:: TASK STATEMENT ::
Transcribe, verbatim, every line from the start of the entries through the line that contains "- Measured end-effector"; include both boundary lines and omit all others.

:: EXTRACTED INFORMATION ::
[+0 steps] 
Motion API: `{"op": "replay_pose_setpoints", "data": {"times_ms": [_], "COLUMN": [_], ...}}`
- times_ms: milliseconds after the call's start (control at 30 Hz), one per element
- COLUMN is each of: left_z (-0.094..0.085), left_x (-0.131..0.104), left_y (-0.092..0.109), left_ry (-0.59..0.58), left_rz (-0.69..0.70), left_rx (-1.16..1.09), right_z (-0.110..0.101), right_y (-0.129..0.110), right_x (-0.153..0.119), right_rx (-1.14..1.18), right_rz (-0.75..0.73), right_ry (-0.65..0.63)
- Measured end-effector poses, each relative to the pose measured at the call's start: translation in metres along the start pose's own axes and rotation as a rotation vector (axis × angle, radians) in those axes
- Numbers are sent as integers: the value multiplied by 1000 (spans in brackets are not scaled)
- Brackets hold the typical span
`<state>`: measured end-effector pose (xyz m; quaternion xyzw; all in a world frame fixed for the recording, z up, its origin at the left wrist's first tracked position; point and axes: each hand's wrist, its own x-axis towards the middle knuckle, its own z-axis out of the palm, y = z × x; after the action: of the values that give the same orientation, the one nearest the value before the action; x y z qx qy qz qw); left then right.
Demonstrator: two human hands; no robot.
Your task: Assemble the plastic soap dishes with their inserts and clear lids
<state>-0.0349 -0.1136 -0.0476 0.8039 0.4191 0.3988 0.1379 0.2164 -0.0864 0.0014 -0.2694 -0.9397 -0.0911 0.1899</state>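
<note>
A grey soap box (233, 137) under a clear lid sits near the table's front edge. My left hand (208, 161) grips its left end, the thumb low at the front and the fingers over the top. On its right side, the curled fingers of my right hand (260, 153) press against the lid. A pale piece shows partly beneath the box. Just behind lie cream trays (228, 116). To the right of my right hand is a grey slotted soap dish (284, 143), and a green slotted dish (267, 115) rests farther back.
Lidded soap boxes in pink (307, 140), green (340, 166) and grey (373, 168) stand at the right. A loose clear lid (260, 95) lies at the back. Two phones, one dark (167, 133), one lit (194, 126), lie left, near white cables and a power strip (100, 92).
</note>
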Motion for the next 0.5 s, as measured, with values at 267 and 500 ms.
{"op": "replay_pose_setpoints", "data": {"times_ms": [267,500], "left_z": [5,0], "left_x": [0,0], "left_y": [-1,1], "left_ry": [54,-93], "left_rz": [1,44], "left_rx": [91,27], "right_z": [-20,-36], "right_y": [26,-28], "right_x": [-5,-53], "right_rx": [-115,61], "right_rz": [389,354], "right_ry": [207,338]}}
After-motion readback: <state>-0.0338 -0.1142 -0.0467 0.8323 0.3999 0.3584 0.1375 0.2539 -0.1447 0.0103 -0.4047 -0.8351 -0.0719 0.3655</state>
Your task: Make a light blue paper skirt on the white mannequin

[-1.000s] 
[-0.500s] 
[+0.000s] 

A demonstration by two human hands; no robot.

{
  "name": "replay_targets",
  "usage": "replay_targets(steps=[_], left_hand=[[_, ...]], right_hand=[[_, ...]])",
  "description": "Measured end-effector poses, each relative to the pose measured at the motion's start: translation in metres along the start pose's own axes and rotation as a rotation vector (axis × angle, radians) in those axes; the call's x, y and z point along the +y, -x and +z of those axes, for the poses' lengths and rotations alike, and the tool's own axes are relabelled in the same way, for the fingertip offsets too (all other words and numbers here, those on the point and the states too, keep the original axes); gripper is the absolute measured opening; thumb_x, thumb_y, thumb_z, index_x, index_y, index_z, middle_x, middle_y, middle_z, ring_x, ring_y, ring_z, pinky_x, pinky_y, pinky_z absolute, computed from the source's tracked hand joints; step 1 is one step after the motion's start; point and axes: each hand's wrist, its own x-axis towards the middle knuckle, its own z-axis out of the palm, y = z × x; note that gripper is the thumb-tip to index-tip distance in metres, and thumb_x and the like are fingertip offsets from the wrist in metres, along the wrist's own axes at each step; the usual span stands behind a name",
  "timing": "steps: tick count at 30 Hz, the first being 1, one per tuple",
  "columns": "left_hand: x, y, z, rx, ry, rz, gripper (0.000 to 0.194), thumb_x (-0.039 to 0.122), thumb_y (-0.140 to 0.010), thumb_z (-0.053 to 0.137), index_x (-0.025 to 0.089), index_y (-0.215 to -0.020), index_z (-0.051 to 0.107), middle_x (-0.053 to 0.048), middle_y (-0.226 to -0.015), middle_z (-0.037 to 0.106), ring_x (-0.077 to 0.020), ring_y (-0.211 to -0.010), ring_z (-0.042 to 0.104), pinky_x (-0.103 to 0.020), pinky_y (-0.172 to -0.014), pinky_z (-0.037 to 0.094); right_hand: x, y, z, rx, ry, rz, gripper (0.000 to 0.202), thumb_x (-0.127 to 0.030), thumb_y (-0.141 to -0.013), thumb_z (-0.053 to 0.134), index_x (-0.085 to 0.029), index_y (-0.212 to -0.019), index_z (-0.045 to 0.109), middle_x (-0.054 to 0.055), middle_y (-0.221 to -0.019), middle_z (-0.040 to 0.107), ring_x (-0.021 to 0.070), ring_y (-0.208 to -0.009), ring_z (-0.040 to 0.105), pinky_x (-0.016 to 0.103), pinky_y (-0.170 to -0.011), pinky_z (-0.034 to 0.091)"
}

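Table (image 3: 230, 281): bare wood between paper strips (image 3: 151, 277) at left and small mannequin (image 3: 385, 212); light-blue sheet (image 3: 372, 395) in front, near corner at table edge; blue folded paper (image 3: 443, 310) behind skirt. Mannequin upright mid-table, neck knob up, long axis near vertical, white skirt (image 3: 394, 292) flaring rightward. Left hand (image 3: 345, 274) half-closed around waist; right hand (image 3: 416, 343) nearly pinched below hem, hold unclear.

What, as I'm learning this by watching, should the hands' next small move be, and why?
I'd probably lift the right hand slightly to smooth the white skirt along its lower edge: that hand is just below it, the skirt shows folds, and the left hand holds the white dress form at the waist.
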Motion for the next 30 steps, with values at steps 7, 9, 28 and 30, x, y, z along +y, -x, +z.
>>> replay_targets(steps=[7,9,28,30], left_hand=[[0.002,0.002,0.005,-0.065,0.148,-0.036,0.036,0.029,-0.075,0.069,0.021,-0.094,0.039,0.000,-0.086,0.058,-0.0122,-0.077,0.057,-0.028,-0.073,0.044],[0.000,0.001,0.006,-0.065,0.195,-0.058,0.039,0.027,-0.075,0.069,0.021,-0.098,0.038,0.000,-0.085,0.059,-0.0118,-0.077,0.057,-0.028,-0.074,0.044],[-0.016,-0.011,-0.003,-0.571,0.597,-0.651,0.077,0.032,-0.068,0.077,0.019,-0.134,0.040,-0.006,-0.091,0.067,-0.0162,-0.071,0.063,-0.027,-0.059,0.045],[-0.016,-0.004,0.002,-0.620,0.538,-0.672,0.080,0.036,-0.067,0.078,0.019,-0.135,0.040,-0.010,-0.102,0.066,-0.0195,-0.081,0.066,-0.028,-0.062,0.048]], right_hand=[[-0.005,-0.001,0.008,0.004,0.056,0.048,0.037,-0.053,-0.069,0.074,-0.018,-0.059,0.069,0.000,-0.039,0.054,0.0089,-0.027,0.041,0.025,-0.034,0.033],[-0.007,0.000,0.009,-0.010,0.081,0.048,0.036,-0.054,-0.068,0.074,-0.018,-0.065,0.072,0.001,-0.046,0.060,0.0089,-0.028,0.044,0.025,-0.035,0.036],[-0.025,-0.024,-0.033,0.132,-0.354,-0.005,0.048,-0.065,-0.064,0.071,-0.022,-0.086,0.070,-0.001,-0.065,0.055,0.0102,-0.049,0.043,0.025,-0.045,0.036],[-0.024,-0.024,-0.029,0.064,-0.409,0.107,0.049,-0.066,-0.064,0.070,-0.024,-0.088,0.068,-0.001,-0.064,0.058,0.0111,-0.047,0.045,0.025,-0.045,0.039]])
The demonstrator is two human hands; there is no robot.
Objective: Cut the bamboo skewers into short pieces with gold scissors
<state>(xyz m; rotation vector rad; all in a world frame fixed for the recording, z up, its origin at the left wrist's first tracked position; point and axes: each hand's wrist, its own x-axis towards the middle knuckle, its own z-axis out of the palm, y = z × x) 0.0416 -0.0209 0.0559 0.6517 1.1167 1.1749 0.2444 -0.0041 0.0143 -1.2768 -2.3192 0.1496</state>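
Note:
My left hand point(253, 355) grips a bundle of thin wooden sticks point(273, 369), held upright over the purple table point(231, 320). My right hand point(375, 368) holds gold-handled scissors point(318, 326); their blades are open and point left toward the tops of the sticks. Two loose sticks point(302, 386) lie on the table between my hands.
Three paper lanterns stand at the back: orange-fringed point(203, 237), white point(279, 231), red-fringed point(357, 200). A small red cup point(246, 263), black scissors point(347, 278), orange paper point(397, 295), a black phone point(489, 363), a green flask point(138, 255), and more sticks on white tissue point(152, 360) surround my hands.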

:: EXERCISE RESPONSE ::
[+0 steps] 
Motion API: `{"op": "replay_pose_setpoints", "data": {"times_ms": [_], "COLUMN": [_], ...}}`
- times_ms: milliseconds after the call's start (control at 30 Hz), one per element
- COLUMN is each of: left_z (-0.094..0.085), left_x (-0.131..0.104), left_y (-0.092..0.109), left_ry (-0.59..0.58), left_rz (-0.69..0.70), left_rx (-1.16..1.09), right_z (-0.110..0.101), right_y (-0.129..0.110), right_x (-0.153..0.119), right_rx (-1.14..1.18), right_rz (-0.75..0.73), right_ry (-0.65..0.63)
- Measured end-effector poses, each relative to the pose measured at the call's start: translation in metres along the start pose's own axes and rotation as a rotation vector (axis × angle, radians) in those axes

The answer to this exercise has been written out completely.